Latvia's entry into the Eurozone will not affect exchange rates or monetary policies, Karlsson says.
While certain people have predicted the end of the euro ever since the trouble in Greece began in late 2009, these predictions have yet to materialize. Not only hasn't it ended, not a single country has exited, with one country, Estonia, in fact joining in 2011 and with Latvia now set to join as well on January 1 next year.
Estonia's and Latvia's entries have/will strengthen the northern German-led faction in the ECB, as they have demonstrated a commitment to sound public finances even in a crisis, also likely making them supporters of the German sound money policies.
However, apart from the influence Latvia will gain in the ECB governing council, this move won't change anything in terms of exchange rates and monetary policy as Latvia has had during a long time a fixed exchange rate against the euro for its currency.
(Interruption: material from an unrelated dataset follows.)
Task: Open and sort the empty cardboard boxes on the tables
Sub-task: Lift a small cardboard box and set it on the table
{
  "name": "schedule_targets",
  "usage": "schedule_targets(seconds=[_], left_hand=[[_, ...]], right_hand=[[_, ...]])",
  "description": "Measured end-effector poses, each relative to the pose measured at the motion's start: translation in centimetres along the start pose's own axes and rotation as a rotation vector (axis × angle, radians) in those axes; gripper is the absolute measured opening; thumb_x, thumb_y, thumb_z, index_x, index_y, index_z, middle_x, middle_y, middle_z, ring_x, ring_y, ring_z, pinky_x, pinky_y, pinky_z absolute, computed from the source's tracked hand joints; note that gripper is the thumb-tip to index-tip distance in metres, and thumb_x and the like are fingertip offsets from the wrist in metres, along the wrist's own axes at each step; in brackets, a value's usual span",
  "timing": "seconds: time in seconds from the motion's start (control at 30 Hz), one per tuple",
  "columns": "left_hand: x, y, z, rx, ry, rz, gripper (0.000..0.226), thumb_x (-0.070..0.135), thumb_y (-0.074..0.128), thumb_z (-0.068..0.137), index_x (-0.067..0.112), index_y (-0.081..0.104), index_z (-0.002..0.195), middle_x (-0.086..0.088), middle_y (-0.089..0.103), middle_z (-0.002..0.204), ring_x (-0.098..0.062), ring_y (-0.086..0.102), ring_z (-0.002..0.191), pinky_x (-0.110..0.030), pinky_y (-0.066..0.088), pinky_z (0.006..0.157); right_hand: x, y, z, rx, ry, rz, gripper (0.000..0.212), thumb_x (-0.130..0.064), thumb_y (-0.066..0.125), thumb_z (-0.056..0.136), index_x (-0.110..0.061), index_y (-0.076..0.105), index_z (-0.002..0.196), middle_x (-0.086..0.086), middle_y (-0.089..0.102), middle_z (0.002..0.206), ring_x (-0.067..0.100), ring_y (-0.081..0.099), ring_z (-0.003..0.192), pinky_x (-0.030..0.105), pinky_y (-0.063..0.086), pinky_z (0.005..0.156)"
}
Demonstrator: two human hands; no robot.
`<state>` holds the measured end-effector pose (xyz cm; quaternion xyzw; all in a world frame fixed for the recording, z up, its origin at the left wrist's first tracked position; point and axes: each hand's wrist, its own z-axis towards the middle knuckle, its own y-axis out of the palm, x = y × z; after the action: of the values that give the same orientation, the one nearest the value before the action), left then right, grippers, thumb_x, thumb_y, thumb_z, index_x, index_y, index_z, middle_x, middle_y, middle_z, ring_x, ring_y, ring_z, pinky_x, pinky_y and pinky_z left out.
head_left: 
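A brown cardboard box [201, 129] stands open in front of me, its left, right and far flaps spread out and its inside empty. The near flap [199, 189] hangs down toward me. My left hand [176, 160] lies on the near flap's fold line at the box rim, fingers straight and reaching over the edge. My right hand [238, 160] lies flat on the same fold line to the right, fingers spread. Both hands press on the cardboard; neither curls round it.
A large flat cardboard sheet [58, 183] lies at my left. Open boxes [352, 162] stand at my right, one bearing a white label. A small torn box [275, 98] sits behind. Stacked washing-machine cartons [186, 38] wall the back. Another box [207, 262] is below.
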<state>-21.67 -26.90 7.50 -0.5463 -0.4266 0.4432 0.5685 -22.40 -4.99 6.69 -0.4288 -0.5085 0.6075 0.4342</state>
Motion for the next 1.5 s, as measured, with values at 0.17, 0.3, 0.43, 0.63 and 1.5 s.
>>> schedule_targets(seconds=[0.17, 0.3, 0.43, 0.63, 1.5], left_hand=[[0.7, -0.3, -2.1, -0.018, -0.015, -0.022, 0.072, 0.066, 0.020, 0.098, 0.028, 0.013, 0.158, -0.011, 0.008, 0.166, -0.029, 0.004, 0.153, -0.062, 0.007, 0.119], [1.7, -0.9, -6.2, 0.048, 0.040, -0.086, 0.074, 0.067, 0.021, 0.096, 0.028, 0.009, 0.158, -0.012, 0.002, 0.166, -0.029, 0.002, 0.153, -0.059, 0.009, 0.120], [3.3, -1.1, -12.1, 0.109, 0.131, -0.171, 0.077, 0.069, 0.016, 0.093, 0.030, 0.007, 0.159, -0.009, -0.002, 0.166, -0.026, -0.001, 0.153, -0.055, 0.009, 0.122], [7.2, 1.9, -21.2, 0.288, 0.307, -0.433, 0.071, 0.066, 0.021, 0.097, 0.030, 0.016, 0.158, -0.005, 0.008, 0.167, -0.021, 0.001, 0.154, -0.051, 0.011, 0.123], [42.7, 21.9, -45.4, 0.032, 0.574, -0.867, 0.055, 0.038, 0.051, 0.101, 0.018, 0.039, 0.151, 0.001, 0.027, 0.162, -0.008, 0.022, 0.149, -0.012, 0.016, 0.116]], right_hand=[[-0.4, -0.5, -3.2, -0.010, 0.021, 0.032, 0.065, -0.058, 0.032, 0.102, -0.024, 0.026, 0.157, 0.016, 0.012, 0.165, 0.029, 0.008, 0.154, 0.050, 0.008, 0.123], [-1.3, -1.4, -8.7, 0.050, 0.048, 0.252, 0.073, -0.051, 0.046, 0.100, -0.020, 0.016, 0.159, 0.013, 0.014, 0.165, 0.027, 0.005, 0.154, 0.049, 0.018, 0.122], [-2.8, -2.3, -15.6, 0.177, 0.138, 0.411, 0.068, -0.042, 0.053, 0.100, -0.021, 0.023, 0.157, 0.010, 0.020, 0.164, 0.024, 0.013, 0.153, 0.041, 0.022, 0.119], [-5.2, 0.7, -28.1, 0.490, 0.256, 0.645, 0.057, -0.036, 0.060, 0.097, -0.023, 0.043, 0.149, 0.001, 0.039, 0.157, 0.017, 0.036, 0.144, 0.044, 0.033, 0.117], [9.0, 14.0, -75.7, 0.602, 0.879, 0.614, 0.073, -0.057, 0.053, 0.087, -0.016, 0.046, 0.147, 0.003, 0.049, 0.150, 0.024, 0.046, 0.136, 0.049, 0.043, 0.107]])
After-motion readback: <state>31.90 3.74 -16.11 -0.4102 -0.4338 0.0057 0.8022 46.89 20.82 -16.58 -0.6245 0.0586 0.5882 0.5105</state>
This also means that as the number of euro area countries increases from 17 to 18 (excluding micro states Andorra, Monaco, San Marino and the Vatican as well as Kosovo and Montenegro which have unilaterally adopted the euro without being formal members) the number of EU countries with a national currency with a fixed exchange rate drops from four to three, with the remaining being Lithuania, Bulgaria and Denmark. Of these remaining three, Lithuania seems eager to follow the path of their fellow Baltics and adopt the euro, while Bulgaria and Denmark are content with the status quo of a national currency pegged to the euro.